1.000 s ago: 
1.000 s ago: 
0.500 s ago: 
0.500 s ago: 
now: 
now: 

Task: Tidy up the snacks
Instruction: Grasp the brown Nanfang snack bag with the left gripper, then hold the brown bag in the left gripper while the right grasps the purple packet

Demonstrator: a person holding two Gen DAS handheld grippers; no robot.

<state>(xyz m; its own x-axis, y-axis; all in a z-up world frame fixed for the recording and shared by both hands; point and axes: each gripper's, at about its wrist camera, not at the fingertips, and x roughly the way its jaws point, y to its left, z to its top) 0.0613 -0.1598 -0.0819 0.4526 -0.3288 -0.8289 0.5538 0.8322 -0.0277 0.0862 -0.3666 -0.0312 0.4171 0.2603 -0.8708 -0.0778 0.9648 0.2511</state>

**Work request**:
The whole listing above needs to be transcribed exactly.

**Written answer**:
1.000 s ago: 
1.000 s ago: 
0.500 s ago: 
0.500 s ago: 
now: 
now: 

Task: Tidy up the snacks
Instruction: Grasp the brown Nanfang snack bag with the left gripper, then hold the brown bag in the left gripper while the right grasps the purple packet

Demonstrator: a person holding two Gen DAS handheld grippers; no robot.

<state>(xyz m; its own x-axis, y-axis; all in a z-up world frame fixed for the recording and shared by both hands; point and axes: each gripper's, at about its wrist camera, not at the fingertips, and x roughly the way its jaws point, y to its left, z to its top) 0.0613 -0.1598 -0.0819 0.4526 -0.3288 -0.8289 0.5538 0.8322 -0.0277 0.0862 -0.3666 -0.0312 0.4171 0.2603 -0.8708 -0.0778 0.9648 0.2511</state>

Now the exercise is complete.